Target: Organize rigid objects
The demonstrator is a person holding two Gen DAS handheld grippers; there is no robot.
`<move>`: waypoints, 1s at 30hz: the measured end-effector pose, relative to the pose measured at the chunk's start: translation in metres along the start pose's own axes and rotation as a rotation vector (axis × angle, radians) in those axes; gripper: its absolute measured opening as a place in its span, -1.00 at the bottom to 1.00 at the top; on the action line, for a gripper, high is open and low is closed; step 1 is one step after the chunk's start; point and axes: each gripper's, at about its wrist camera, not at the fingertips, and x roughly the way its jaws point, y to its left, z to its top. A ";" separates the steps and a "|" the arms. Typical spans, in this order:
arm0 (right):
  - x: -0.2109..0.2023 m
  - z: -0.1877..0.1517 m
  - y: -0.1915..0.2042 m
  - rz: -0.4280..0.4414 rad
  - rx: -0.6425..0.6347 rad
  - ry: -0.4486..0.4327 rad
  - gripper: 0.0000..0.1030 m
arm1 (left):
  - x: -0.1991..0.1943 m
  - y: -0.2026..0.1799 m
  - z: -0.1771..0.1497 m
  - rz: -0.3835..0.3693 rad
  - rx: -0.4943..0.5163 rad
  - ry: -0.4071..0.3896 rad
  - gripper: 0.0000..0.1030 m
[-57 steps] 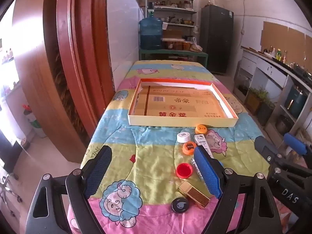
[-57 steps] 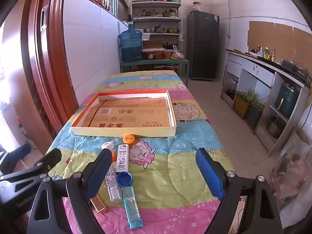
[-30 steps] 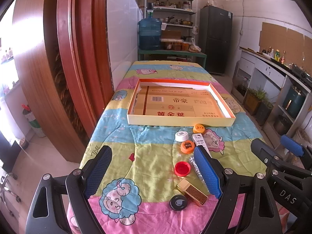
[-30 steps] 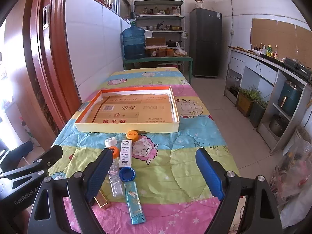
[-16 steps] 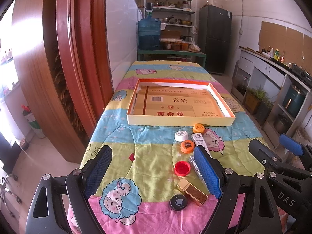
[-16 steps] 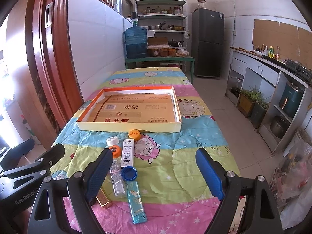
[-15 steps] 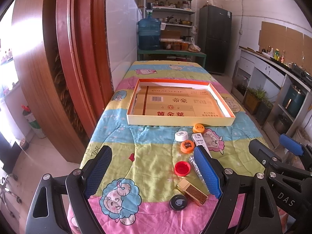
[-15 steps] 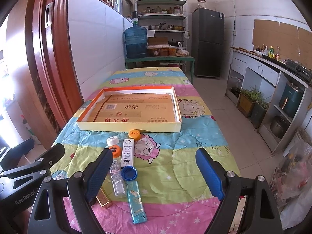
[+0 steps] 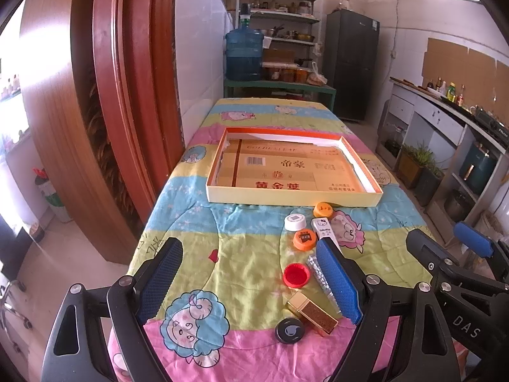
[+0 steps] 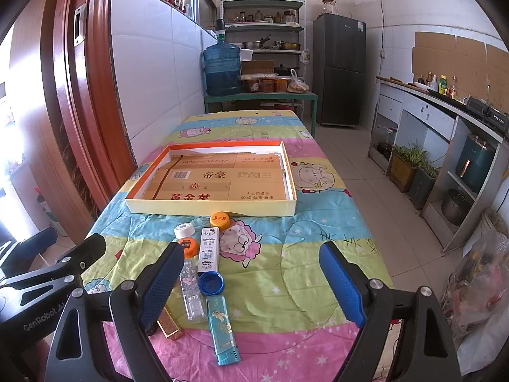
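A shallow tray (image 10: 210, 211) is placed mid-frame on the table (image 10: 305, 254). Below it, 3 caps (image 10: 219, 219) (image 10: 184, 230) (image 10: 187, 244) and a small box (image 10: 208, 247) are clustered. Lower still, a clear tube (image 10: 191, 289), another cap (image 10: 211, 282) and a lighter (image 10: 222, 328) are laid toward the bottom edge.

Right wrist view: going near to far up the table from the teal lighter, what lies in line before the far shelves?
Teal lighter → blue cap → white Hello Kitty lighter → orange cap → shallow cardboard tray.
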 end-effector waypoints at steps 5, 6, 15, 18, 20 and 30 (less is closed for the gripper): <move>0.000 0.000 0.000 0.000 0.001 0.001 0.69 | 0.000 0.001 -0.001 0.006 0.001 -0.008 0.68; 0.000 0.000 0.000 0.001 0.000 0.001 0.69 | 0.000 0.001 -0.001 0.008 0.000 -0.009 0.68; 0.000 -0.002 0.000 0.004 0.004 0.006 0.69 | 0.001 0.002 -0.003 0.018 -0.001 -0.009 0.68; 0.001 -0.003 0.000 0.005 0.004 0.007 0.69 | 0.002 0.003 -0.003 0.023 -0.001 -0.010 0.68; 0.001 -0.002 0.000 0.005 0.004 0.008 0.69 | 0.003 0.003 -0.004 0.022 -0.001 -0.007 0.68; 0.002 -0.003 -0.001 0.006 0.005 0.013 0.69 | 0.007 0.003 -0.005 0.020 0.003 0.003 0.68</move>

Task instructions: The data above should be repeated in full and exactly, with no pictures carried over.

Answer below:
Target: Organize rigid objects
The demonstrator is a person holding two Gen DAS handheld grippers; there is no robot.
`<move>`: waypoints, 1s at 30hz: the measured end-effector pose, relative to the pose measured at the chunk's start: translation in metres along the start pose's own axes and rotation as a rotation vector (axis × angle, radians) in those axes; gripper: its absolute measured opening as a place in its span, -1.00 at the bottom to 1.00 at the top; on the action line, for a gripper, high is open and low is closed; step 1 is one step after the chunk's start; point and axes: each gripper's, at about its wrist camera, not at the fingertips, and x roughly the way its jaws point, y to its left, z to its top. A ";" separates the steps and a "|" the arms. Typical spans, in this order:
arm0 (right):
  - x: -0.2109..0.2023 m
  - z: -0.1877..0.1517 m
  - y: -0.1915..0.2042 m
  - rz: -0.4280..0.4414 rad
  - rx: -0.6425..0.6347 rad
  - ry: -0.4486..0.4327 rad
  - gripper: 0.0000..0.1030 m
arm1 (left):
  - x: -0.1991..0.1943 m
  - y: -0.2026..0.1799 m
  - z: -0.1771..0.1497 m
  - rz: -0.3835..0.3693 rad
  - rx: -0.4943..0.5163 rad
  - ry: -0.4071..0.3896 rad
  - gripper: 0.0000..0.1030 m
[-57 steps] 
[-57 steps] 
[-30 steps] 
[-30 steps] 
[-16 steps] 
[-16 steps] 
[-15 steps] 
[-15 steps] 
[+0 steps] 
[+0 steps] 
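A shallow tray (image 10: 210, 211) is placed mid-frame on the table (image 10: 305, 254). Below it, 3 caps (image 10: 219, 219) (image 10: 184, 230) (image 10: 187, 244) and a small box (image 10: 208, 247) are clustered. Lower still, a clear tube (image 10: 191, 289), another cap (image 10: 211, 282) and a lighter (image 10: 222, 328) are laid toward the bottom edge.

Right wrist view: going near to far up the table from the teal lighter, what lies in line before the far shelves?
Teal lighter → blue cap → white Hello Kitty lighter → orange cap → shallow cardboard tray.
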 end-effector waypoints at steps 5, 6, 15, 18, 20 and 30 (less is closed for the gripper): <move>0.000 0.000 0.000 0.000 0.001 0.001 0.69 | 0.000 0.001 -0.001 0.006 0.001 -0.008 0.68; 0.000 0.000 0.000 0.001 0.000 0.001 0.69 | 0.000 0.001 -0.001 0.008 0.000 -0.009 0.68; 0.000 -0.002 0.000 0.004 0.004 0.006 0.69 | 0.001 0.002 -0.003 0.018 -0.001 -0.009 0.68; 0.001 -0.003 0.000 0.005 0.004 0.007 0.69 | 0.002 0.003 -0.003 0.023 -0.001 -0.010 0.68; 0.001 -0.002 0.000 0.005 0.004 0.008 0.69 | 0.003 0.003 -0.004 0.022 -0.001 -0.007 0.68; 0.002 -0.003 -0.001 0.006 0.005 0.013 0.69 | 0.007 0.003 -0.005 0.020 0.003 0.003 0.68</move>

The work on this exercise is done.